Митька, натрясясь за день на сенокосилке, упал в траву и долго слушал это пробуждение лесной и луговой жизни. Закрыв глаза, он вдыхал тонкий запах разнотравья и млел душой. Несчетное число раз лежал он вот так, в детстве, во время сенокоса, так же вдыхал этот запах скошенной травы, перегретой сухой земли, слушал ленивый стрекот кузнечиков, пение птиц, и тело его остывало от жаркой работы, а душа погружалась в благо. И не только сенокосную страду напомнили ему эти запахи и звуки, но и многое другое из детства и юности, из того светлого, что остается с человеком до конца его дней…
– Наломался? – заговорил Иван, подвинувшись ближе к брату.
Митька не открыл глаза. За день много было сказано обо всем, и ему не хотелось спугивать благостный настрой, ласкающий душу.
– Уснул, что ли? – Иван кинул взгляд на Андрея Кузина, крутившего весь день баранку трактора.
– Не трогай ты его, – повернувшись на спину, ответил тот. – Видишь, человек намаялся без привычки.
«Дорогие вы мои мужики, – затеплились у Митьки волнительные мысли, – не уснул я, не намаялся – душу очищаю – давно мне так хорошо не было…»
– Да не переживай ты, – тихо заговорил ему на ухо Иван, поняв, что Митька не спит, а притворяется, – я давно ждал этого момента, уверен был, что ты протрезвеешь. Только вот грязи теперь не оберешься.
– Грязь рано или поздно отмоется, – прошептал в ответ Митька, – а вот разговор с Галиной в голове не укладывается. Как представлю, что может быть, так мороз по шкуре пляшет. Даже в армии, когда первый раз вниз головой с парашютом падал, не так дрожал…
Легкий шум шел от вечереющего леса, близкого озера, с широкого лугового разворота – жила природа, и в едином настрое с нею жили мужики.
Над лесом выглянуло солнце, потянуло вдоль ограды длинные тени от изгородей и дворовых построек, отгоняя ночную прохладу.
Митька, щурясь от яркого света, проскочил с крыльца в огородчик, с давних времен предназначенный для выращивания овощей, и сунул голову в кадку с водой, наполненную еще прошлым днем для полива огурцов. Не закрывая глаза, он разглядывал желтоватые отсветы солнечных бликов, плавающие в толще воды, тонкие линии на стыках узких тесин, образующих стенку, круглое днище, и пускал пузырьки выдыхаемого воздуха, совсем как в далеком детстве. Тогда у него была завзятая привычка нырять по утрам в кадку с водой до пояса, и на какое-то виртуальное мгновенье Митька и впрямь почувствовал себя подростком, полным трепетных сил и солнечной радости, и выпрямился, выплескивая целый каскад брызг.

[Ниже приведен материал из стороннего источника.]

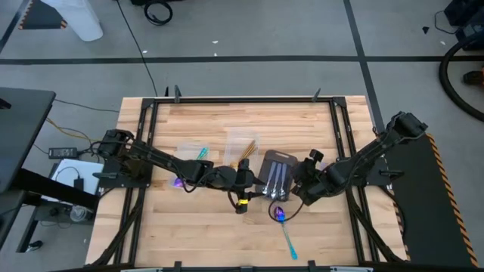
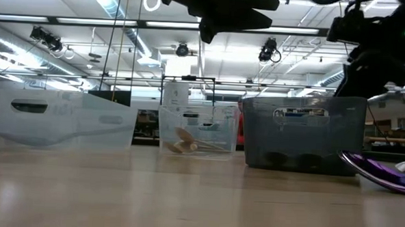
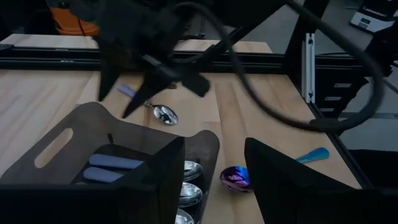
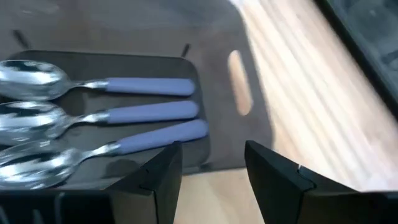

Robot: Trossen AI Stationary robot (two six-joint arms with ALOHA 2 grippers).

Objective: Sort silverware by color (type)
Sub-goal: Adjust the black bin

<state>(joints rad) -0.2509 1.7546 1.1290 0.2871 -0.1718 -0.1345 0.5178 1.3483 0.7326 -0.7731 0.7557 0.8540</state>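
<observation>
While its fingers stand spread and empty, the right gripper hovers over the dark grey plastic tub holding three silver-bowled spoons with lavender handles. The left gripper, also spread, hangs near an iridescent purple spoon with teal handle on the wooden table.

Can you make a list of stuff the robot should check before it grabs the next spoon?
1. Left claw open with nothing in it: ok.
2. Right claw open with nothing in it: ok.
3. A spoon left to sort: ok, a purple spoon with a teal handle lies loose on the table, in front of the dark tub.
4. Dark tub holds matching spoons: ok, three silver spoons with lilac handles lie side by side in it.
5. Middle clear tub holds only gold spoons: cannot tell, its contents are too blurry.
6. Arms apart from each other: ok, a gap shows between them from above.
</observation>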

– Так ты у меня всю воду повыльешь, – заметила Дарья, любуясь сыном. Она только что проводила в стадо корову и вошла в ограду.
Митька покрутил головой, стряхивая с волос остатки воды.
– Долить недолго, зато сердце, как медом намазали, будто в детство вернулся. Побрыкаться бы сейчас на травке да молока парного из большой кружки попить.
– Молока – пожалуйста, вон в банках стоит, а брыкаться не стоит – люди за ненормального примут. – Дарья помедлила, глядя, как Митька размахивает руками, не то согреваясь, не то нагоняя силу. – Слышала от Аксиньи, что Маша с ребенком приехала к родителям, в отпуске вроде.
Руки у Митьки повисли, как плети, и сам он замер.
– Я-то тут при чем? – явно теряясь, глуховато произнес он.
– При чем – не при чем, – поняла его Дарья. – Я так, чтобы знал…
Пройдя огородом, Митька вышел на задворки. Широкий луг тянулся за околицей до самого леса, давнее место их детских игр: в войду, ляпы, лапту… И снова воспоминания накатились на него. Он пошел старой травянистой дорогой, опоясывающей деревню, выхватывая воображением забытые события, связанные с теми или иными годами.